[Stored dataset items]
[Start of section]

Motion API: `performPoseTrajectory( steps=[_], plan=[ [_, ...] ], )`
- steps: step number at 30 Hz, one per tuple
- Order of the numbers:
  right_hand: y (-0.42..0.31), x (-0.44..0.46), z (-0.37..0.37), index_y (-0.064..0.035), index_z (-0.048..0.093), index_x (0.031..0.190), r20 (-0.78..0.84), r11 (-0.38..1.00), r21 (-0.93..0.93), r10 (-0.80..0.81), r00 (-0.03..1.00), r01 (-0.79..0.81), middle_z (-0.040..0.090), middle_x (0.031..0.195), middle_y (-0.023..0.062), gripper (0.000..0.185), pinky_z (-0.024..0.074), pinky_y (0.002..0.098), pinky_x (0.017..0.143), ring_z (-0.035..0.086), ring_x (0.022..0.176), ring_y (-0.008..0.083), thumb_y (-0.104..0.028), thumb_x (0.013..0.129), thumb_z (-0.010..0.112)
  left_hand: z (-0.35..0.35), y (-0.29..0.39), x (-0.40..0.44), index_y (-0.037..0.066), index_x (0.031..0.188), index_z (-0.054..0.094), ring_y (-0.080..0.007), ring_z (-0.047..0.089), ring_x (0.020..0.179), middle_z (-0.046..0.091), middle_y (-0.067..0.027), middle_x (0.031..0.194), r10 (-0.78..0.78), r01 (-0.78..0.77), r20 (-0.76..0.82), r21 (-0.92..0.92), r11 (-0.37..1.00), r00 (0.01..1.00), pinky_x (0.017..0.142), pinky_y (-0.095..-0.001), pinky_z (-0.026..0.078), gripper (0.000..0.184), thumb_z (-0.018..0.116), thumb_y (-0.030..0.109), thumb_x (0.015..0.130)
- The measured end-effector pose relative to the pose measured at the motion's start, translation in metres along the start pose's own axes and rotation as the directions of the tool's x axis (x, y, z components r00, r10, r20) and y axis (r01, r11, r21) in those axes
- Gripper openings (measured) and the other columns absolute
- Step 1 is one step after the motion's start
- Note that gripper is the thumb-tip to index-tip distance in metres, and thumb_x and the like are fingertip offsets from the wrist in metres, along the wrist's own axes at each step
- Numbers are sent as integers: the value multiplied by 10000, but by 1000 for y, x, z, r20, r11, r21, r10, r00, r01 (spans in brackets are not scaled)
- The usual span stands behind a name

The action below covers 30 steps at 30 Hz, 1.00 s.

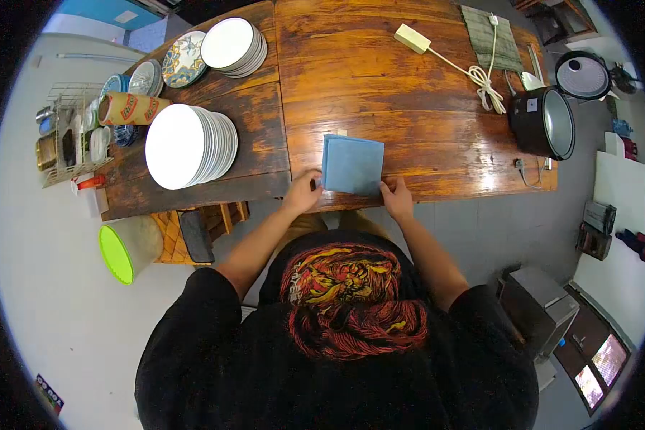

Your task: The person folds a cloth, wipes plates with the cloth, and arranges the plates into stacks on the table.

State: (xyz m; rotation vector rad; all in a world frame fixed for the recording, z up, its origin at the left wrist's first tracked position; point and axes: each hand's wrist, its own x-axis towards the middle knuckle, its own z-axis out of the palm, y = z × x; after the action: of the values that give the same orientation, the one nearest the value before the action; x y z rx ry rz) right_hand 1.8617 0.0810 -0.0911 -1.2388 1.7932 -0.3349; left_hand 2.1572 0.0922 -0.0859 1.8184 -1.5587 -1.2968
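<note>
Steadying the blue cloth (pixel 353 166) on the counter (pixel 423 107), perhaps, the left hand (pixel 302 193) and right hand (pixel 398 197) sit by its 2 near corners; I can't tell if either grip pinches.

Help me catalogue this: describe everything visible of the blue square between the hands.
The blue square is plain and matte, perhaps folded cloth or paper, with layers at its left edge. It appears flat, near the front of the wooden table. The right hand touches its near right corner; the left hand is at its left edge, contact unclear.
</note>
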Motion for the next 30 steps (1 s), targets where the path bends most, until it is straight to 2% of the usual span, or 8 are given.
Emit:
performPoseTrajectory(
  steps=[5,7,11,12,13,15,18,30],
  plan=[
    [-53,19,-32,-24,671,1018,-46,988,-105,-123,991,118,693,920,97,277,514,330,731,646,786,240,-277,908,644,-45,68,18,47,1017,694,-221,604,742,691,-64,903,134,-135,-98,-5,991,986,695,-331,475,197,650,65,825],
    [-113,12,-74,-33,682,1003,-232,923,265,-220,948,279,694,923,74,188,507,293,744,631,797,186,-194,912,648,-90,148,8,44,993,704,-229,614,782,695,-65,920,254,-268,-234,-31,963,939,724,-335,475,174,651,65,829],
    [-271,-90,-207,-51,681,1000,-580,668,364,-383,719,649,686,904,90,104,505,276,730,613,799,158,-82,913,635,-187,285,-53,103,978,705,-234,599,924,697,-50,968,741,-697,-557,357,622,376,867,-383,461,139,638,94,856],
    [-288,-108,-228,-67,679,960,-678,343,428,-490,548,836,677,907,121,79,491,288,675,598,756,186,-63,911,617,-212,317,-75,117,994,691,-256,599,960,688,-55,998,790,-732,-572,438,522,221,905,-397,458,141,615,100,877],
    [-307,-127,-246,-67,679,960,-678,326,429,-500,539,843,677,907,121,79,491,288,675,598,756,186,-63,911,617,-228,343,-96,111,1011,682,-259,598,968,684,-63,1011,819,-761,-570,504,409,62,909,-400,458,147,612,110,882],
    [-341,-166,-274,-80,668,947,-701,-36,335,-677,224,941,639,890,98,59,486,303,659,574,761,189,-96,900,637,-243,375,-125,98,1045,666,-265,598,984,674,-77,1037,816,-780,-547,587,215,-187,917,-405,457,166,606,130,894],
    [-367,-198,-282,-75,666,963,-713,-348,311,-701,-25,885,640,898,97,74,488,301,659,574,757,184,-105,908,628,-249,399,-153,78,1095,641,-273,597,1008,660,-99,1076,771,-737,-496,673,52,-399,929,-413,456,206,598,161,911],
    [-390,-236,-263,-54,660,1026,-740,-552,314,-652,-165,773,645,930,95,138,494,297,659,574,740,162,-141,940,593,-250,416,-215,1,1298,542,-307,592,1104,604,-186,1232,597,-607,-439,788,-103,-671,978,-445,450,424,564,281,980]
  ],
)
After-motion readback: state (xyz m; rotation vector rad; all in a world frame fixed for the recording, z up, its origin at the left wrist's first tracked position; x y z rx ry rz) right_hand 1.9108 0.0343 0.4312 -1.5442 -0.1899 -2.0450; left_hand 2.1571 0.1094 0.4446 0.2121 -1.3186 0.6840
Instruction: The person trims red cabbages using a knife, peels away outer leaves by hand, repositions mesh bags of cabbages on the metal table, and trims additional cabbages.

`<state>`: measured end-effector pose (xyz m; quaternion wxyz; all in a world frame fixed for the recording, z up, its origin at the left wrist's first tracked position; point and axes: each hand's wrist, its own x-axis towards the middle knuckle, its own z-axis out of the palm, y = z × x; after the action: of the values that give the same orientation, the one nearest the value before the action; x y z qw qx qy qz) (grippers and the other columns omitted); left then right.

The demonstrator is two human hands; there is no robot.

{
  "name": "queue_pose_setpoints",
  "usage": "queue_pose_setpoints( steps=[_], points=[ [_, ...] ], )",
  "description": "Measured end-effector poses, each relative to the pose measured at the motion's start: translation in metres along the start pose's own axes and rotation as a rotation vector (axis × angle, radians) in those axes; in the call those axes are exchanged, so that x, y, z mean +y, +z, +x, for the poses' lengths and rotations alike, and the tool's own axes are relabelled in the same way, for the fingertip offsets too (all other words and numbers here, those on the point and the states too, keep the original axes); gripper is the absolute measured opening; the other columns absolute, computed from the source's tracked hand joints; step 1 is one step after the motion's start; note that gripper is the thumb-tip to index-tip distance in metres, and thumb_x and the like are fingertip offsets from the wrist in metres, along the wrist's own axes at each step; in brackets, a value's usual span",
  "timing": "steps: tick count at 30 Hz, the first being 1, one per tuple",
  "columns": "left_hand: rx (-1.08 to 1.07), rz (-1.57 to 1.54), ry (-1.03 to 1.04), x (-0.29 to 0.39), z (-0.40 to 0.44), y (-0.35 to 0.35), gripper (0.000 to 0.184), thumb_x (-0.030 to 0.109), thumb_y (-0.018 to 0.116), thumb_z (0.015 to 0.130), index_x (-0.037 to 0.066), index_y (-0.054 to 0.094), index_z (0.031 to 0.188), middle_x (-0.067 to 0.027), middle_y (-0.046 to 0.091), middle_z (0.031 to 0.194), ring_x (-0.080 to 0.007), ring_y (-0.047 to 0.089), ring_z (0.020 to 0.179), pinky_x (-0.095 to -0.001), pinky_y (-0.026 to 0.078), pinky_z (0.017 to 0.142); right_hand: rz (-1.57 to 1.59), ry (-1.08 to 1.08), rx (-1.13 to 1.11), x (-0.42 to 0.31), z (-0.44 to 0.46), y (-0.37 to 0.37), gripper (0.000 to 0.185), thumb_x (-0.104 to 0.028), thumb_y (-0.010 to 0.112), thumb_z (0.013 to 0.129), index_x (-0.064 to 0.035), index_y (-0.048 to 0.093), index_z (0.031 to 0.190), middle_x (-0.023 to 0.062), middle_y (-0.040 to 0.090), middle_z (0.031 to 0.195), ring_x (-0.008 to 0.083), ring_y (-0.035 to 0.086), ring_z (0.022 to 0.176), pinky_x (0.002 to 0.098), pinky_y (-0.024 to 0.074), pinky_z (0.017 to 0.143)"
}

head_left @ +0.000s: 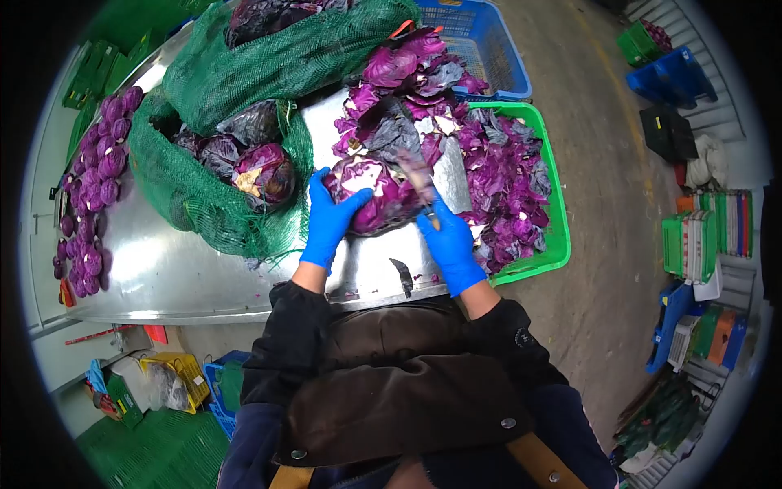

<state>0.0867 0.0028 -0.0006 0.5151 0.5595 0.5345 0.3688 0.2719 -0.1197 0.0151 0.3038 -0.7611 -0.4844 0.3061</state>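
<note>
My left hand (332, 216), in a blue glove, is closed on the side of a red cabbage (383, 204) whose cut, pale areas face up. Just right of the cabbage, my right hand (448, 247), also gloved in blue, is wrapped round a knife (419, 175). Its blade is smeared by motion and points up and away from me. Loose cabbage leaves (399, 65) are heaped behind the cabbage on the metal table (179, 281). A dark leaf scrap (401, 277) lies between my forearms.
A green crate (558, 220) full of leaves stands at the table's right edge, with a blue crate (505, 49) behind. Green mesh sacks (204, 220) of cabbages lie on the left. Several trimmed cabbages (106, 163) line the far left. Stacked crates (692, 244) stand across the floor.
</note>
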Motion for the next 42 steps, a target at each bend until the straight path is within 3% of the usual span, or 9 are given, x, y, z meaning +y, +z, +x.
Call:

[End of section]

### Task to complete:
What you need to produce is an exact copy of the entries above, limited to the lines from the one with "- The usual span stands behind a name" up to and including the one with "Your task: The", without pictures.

### Response to this task:
- The usual span stands behind a name

The action below covers 30 steps at 30 Hz, 1.00 s.


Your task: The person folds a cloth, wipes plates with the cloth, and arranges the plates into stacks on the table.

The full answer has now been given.